Un provinciale alla conquista del mondo

Forse le pagine più sorprendenti del libro che Silvino Gonzato dedica a La tempestosa vita di capitan Salgari (Neri Pozza, pagg. 253, euro 16) sono le ultime. Questa bella biografia è l’arricchimento e l’aggiornamento di un’altra che lo stesso autore aveva pubblicato una quindicina d’anni or sono con il titolo Emilio Salgari, demoni amori e tragedie di un capitano che navigò solo con la fantasia. Ma a conclusione del nuovo volume, come il precedente affascinante e angosciante, c’è un’attenta bibliografia curata da Vittorio Sarti. Lo scorrerla dà le vertigini. Davvero quell’uomo morto suicida a meno di cinquant’anni e d’aspetto non attraente - in contrasto con certi robustoni da lui ideati - fu uno straordinario forzato della penna. La selva delle avventure da lui immaginate, a firma propria o con pseudonimi, è rigogliosa e sterminata. Scelgo a caso: oltre alle pagine famose (I pirati della Malesia, Il corsaro nero, Le tigri di Mompracem, Sandokan alla riscossa) anche scorrerie spavalde tra I predoni del Sahara, Le pantere di Algeri, I misteri della jungla nera, I naufragatori dell’Oregon.

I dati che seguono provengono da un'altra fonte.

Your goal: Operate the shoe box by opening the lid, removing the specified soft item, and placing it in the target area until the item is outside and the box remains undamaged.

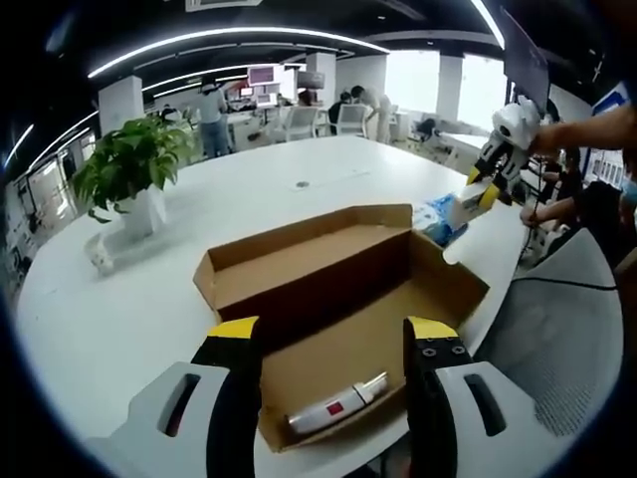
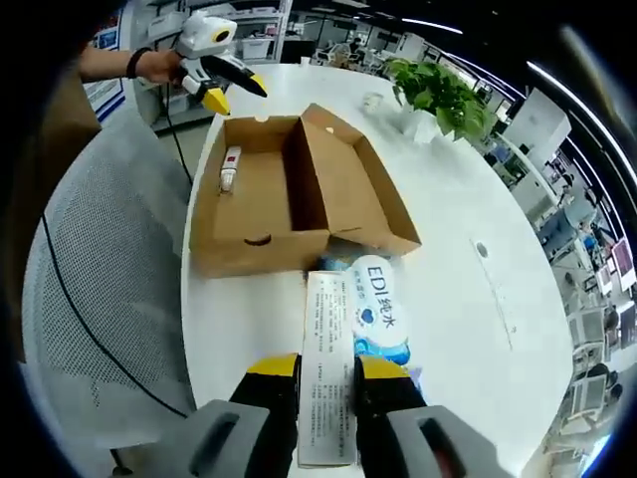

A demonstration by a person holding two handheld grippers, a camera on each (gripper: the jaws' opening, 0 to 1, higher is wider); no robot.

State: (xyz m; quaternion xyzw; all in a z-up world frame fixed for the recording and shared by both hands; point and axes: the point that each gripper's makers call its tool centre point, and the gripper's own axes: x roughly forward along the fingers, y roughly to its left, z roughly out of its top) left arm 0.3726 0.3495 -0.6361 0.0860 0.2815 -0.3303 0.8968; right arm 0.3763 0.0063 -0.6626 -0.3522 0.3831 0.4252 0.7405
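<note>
The brown cardboard shoe box (image 1: 328,299) lies open on the white table (image 1: 279,174), lid flap folded back. A white tube with a red label (image 1: 333,406) lies in it. My left gripper (image 1: 333,334) hovers over the box's near end, open, with nothing between its fingers. My right gripper (image 2: 326,370) is shut on a blue-and-white soft tissue pack (image 2: 373,314), held just outside the box (image 2: 289,189) at its side wall. In the left gripper view that pack (image 1: 441,216) hangs from the right gripper (image 1: 485,189) by the box's far right corner. The left gripper (image 2: 231,92) shows beyond the box, a hand holding it.
A potted plant (image 1: 127,164) stands on the table past the box, also seen as the plant (image 2: 438,95) with a small white cup (image 2: 373,100) beside it. A grey mesh chair (image 2: 100,299) with a black cable across it sits at the table edge. People work far behind.
</note>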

Narratore di tremende esperienze esotiche, questo geniale affabulatore aveva viaggiato solo con l’immaginazione. O piuttosto aveva vagabondato davvero, ma dalla natia Verona a Genova e a Torino, e per via dei numerosi traslochi. Intervistato, spiegò una volta: «ho studiato poco e ho viaggiato molto, arrivando fino allo stretto di Bering... In un viaggio stetti sei mesi in navigazione con una sola breve fermata a Ceylon, perché crivellato dai rosicanti». Un’altra volta disse all’Arena, il quotidiano della sua città, «d’essere stato a Massaua, e di essersi inoltre frammischiato agli adoratori di Buddha a Ceylon». A tale Corbò, che viveva in Egitto, inviò impavido queste righe: «Fortunato voi che vivete sulle rive d’uno dei più maestosi fiumi del mondo... La prima volta che ho veduto scorrere quell’imponente massa d’acqua... non ho potuto fare a meno di togliermi il cappello». L’Adige e il Po l’aiutavano a immaginare. «Quando sciorinava baggianate - commentò uno che lo conosceva bene - i suoi occhi ridevano».
Con sottile intuito Silvino Gonzato, che per il suo biografato ha un affetto di veronese a veronese, ricorda che tanti ritenevano Salgari un visionario e un mentitore. «Non poteva essere un visionario chi aveva scambiato la fantasia con la realtà, e non poteva essere un bugiardo chi raccontava l’unico mondo in cui poteva vivere e in cui i suoi gradi di capitano di gran cabotaggio rilucevano come stelle». Fuori da quel mondo magico ce n’era un altro, fatto di dolori e di meschinità. La moglie Ida - da lui ribattezzata Aida - gli fu di sostegno, ma poi una grave malattia mentale la colpì. Era, Salgari, un predestinato a essere randagio, alla bohème, anche se i suoi popolarissimi romanzi si vendevano come il pane e rendevano cifre notevoli. Beveva molto, ed era molto infelice, nonostante gli sprazzi d’euforia. Il 22 aprile 1911 l’infaticabile scrittore prese la penna per congedarsi dalla vita. «Sono ormai un vinto. La pazzia di vostra madre mi ha spezzato il cuore e tutte le energie» recava il messaggio per i quattro figli. E agli editori: «A voi che vi siete arricchiti sulla mia pelle mantenendo me e la mia famiglia in una continua semi-miseria... chiedo solo che pensiate ai miei funerali». Il 25 aprile il capitano raggiunse un bosco, si sdraiò in un incavo del terreno «e con un rasoio, con furia spaventosa, si colpì ripetutamente all’addome e alla gola».
Non ebbe pace, povero capitano, nemmeno nella tomba.

Se ne andarono presto Aida e la figlia Fathima, seguite dai maschi Romero e Nadir. L’ultimo genito, Omar, si dedicò alla confezione di volumi sulla scia paterna, in competizione con una turba di altri falsari salgariani. Molto più avidi e crudeli delle tigri di Mompracem.